In beiden Gesellschaftsordnungen wirkt die „öffentliche Meinung" normsetzend. Abweichend ist hingegen der Ermessensspielraum des Individuums, sich von der Kollektivmeinung zu lösen, ohne Sanktionen von staatlicher oder gesellschaftlicher Seite herauszufordern, sich in seinem praktischen Verhalten der Norm zu entziehen oder diese Norm öffentlich anzufechten, übt die „öffentliche Meinung im Sozialismus oft eine Zwangsfunktion (neben dem Recht) aus, so kommt ihr in bürgerlichen Ordnungen in stärkerem Maße nur eine Orientierungsfunktion für den einzelnen zu.

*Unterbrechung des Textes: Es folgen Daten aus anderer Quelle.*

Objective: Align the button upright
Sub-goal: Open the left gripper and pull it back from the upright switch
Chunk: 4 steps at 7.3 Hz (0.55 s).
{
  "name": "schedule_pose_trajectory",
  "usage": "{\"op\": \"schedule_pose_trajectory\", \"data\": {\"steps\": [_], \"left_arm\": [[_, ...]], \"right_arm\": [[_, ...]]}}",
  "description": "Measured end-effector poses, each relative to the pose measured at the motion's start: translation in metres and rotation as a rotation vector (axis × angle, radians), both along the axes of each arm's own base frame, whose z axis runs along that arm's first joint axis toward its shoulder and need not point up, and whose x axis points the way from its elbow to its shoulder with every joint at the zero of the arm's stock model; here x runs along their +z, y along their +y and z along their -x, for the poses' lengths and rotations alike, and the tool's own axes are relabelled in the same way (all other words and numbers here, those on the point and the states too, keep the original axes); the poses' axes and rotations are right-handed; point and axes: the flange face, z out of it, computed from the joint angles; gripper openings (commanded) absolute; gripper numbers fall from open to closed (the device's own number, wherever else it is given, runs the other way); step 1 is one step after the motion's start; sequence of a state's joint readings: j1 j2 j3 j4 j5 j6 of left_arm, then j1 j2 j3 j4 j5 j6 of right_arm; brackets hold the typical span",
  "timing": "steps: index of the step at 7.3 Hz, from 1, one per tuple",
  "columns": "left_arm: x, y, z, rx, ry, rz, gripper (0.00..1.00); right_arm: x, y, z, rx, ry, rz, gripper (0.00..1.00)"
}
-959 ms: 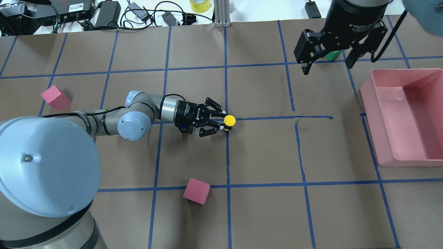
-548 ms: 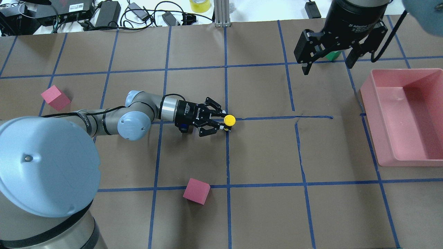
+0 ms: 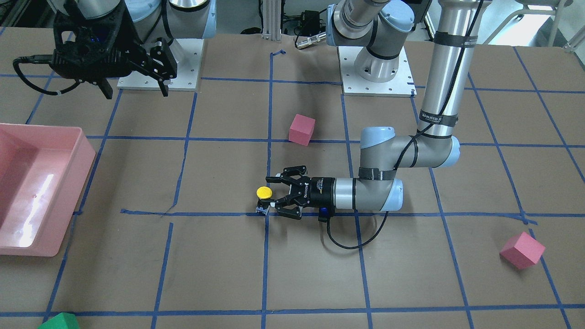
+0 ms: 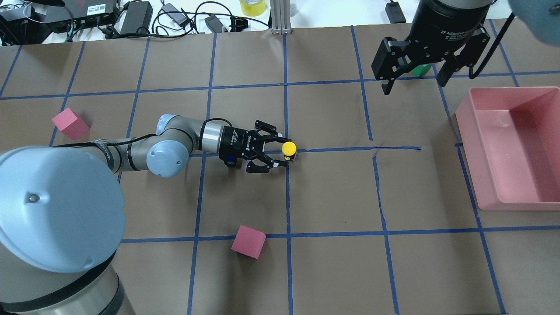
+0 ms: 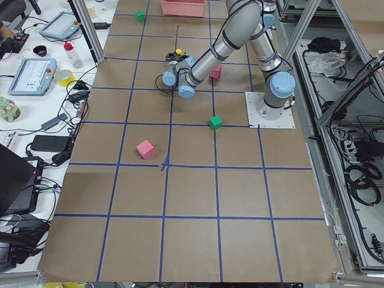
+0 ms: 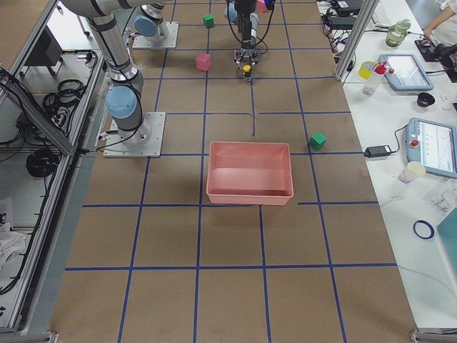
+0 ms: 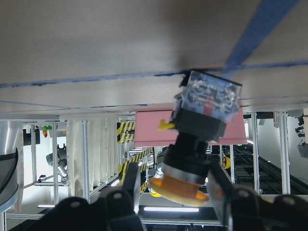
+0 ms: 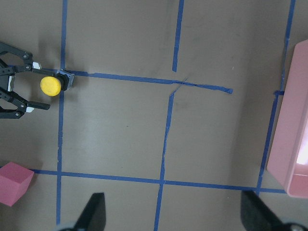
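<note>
The button (image 4: 288, 148) stands on its clear base with the yellow cap up, on a blue tape crossing mid-table; it also shows in the front view (image 3: 263, 193). My left gripper (image 4: 280, 153) lies low and level, open, with its fingers on either side of the button and just short of it. The left wrist view shows the button (image 7: 195, 144) between the spread fingers (image 7: 131, 185), base against the table. My right gripper (image 4: 414, 81) hangs high at the far right, open and empty. The right wrist view sees the button (image 8: 50, 85) from above.
A pink bin (image 4: 468, 148) sits at the right edge. Pink cubes lie at the left (image 4: 70, 123) and near the front middle (image 4: 248, 241). A green cube (image 4: 421, 70) shows behind my right gripper. Cables and boxes line the far table edge.
My left gripper has opened and drawn back a little to the left. The button, held between the fingers before, now stands free on the table.
</note>
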<state>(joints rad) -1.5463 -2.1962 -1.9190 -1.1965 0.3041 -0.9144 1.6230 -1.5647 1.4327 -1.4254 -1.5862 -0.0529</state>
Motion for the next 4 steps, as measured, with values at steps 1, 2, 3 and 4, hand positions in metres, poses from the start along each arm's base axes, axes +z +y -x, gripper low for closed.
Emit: {"op": "schedule_pose_trajectory", "data": {"steps": [1,2,3,4], "left_arm": [[0.000,0.000,-0.002,-0.003,-0.008,0.001,0.78],[0.001,-0.002,-0.005,-0.006,-0.019,0.007,0.85],[0.005,-0.005,-0.010,-0.016,-0.047,0.022,0.88],[0.010,-0.010,-0.015,-0.032,-0.087,0.037,0.88]], "right_arm": [[0.000,0.000,0.000,0.000,0.000,0.001,1.00],[0.000,0.000,0.000,0.000,0.000,0.001,1.00],[0.000,0.000,0.000,0.000,0.000,0.001,1.00],[0.000,0.000,0.000,0.000,0.000,0.001,1.00]]}}
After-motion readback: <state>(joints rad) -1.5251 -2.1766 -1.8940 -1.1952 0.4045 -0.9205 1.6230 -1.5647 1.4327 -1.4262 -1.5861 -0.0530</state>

Setzt man „öffentliche Meinung“ nicht mit der „veröffentlichten Meinung“ der Massenmedien gleich, sondern begreift sie als Ausdruck eines vorherrschenden, Denken und Verhalten von einzelnen wie Gruppen bestimmenden kollektiven Bewußtseins in allgemeinen wie besonderen Fragen, so besteht in jedem Gesellschaftssystem die Möglichkeit, daß sich die . öffentliche, gesellschaftliche Meinung" zunehmend der staatlichen Macht entfremdet. Demokratien mit dem institutionalisierten Austausch von politischen und administrativen Eliten werden diese Entfremdung zumeist auf evolutionärem Wege wieder aufheben. Gesellschaftsordnungen mit geringerer Flexibilität im Modus staatlicher Machtausübung, mit einer größeren Tendenz zur Verfestigung und Erstarrung der herrschenden Schichten und Machtstrukturen, werden weit eher zu abrupteren Wandlungen, zu revolutionären Formen der Anpassung an gesellschaftliche, ökonomische und soziale Verhältnisse und Erfordernisse neigen.

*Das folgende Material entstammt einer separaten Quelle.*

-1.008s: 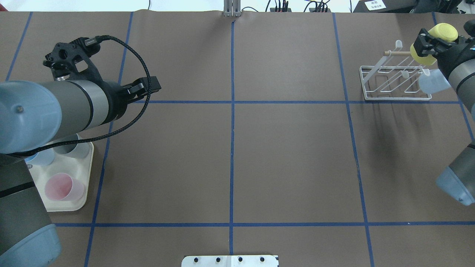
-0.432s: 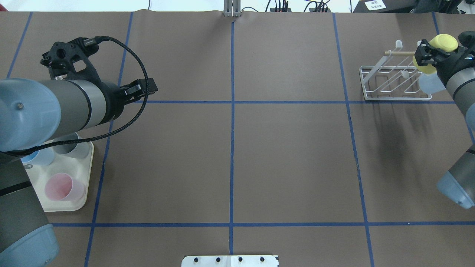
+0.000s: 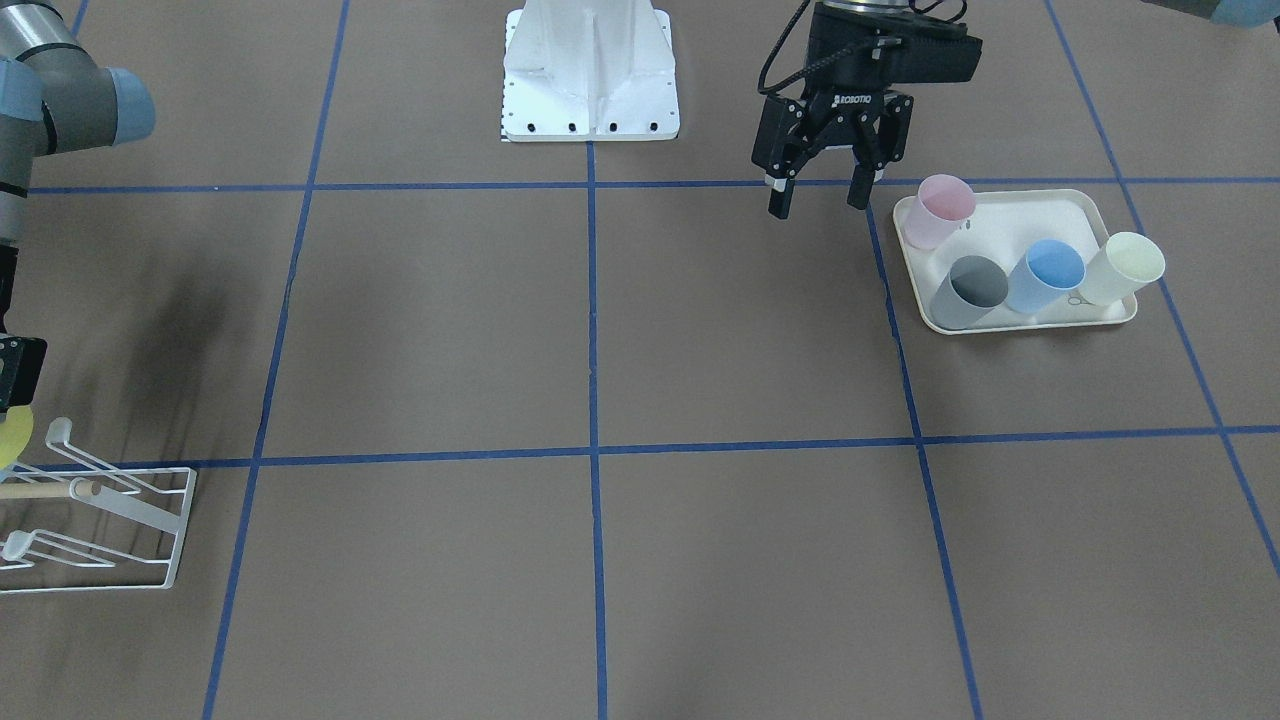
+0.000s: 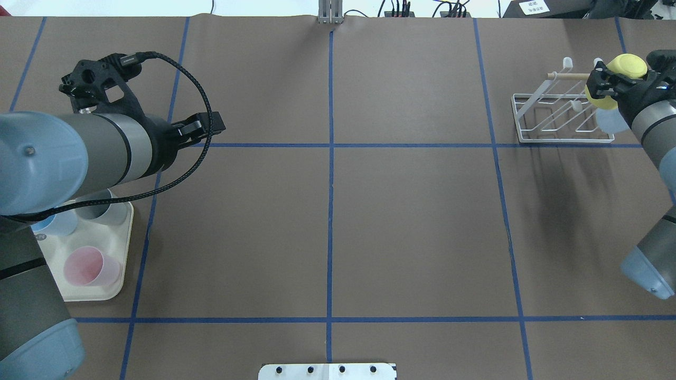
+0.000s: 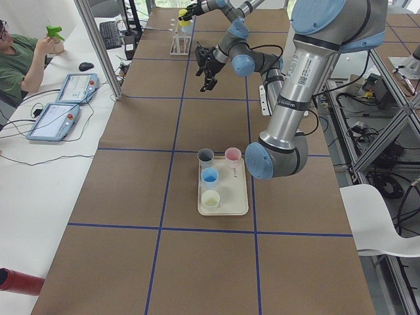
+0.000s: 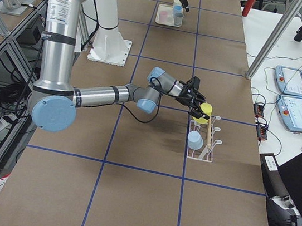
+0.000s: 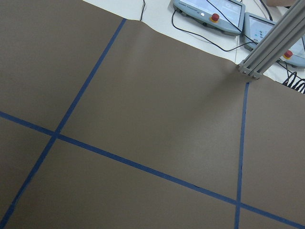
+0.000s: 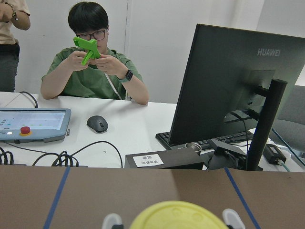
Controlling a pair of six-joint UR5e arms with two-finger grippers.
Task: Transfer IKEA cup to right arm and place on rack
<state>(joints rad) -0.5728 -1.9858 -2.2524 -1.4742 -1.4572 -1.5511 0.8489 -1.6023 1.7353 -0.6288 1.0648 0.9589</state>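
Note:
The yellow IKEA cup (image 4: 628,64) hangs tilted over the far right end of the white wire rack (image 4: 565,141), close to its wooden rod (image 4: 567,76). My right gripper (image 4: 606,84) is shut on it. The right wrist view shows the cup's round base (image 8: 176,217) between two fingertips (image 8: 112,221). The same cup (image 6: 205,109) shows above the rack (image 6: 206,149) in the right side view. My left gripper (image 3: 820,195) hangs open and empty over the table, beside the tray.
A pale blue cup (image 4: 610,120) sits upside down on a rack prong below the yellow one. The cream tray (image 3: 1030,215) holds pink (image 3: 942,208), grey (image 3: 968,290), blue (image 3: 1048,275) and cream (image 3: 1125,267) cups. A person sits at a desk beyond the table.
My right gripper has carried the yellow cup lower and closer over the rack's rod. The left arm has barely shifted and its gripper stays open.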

Auf die Frage, ob von der „öffentlichen Meinung" gesprochen werden kann, ist eine bejahende Antwort zu geben. Die „öffentliche Meinung" ist mehr als nur ein politisches Schlagwort, sie ist Widerspiegelung des gesellschaftlich bewußten Sichverhaltens und Strebens, ist Faktor gesellschaftlicher Entscheidungen und reflektiert bereits potentielle, künftige Entwicklungen. Der Terminus „Meinungen in der Öffentlichkeit" bleibt dagegen amorph, ihm fehlt jede Aussage über die Qualität und das Gewicht einzelner Meinungen innerhalb des Meinungspluralismus und stellt letztlich eine quantifizierende Aufrechnung von -Einzel-meinungen dar. Die „öffentliche Meinung" zeichnet sich aber gerade durch ein spezifisch qualitatives Moment aus; sie ist jeweils Ausdruck derjenigen Ideen, Anschauungen und Verhaltensweisen, die lange Zeit im Widerstreit gegeneinander verharren können, bis entweder Altes, Traditionelles sich bestätigt sieht, oder aber bis sich Neues durchzusetzen vermag und Geltung gewinnt.

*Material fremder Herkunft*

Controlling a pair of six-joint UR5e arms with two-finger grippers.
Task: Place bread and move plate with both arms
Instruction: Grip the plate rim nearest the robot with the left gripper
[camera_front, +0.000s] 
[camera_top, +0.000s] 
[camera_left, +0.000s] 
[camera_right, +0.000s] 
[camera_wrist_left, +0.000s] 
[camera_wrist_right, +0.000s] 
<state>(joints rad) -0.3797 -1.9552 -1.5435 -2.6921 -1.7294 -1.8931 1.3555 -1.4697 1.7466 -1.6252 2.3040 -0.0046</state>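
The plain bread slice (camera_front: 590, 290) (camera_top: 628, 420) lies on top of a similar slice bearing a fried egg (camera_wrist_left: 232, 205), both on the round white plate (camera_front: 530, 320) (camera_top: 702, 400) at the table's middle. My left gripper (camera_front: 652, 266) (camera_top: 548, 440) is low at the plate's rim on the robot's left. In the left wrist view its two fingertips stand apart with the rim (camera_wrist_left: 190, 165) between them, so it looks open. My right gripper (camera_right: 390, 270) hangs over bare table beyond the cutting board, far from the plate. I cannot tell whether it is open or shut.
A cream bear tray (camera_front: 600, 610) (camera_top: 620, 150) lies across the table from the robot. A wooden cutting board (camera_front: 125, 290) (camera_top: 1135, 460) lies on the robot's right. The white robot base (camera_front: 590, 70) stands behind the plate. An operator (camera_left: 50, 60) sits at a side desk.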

„Öffentliche Meinung" heißt nicht Stagnation, Verfestigung, sondern ist immer als ein kontinuierlicher Prozeß anzusehen. Daß die Tendenz dieses Prozesses unausweichlich zur Wahrheit und im Interesse der gesamten Gesellschaft verlaufen werde, war einst noch die naive Überzeugung zu Beginn des vergangenen Jahrhunderts. Daß dieses Ziel durchaus nicht mit jener Selbstverständlichkeit zu erreichen ist, das besagen mannigfache, seither gewonnene Erfahrungen. Hier aber stellt sich die jeweils nur aus historischer Perspektive eindeutig beantwortbare Frage nach der echten und der wahrhaften „öffentlichen Meinung".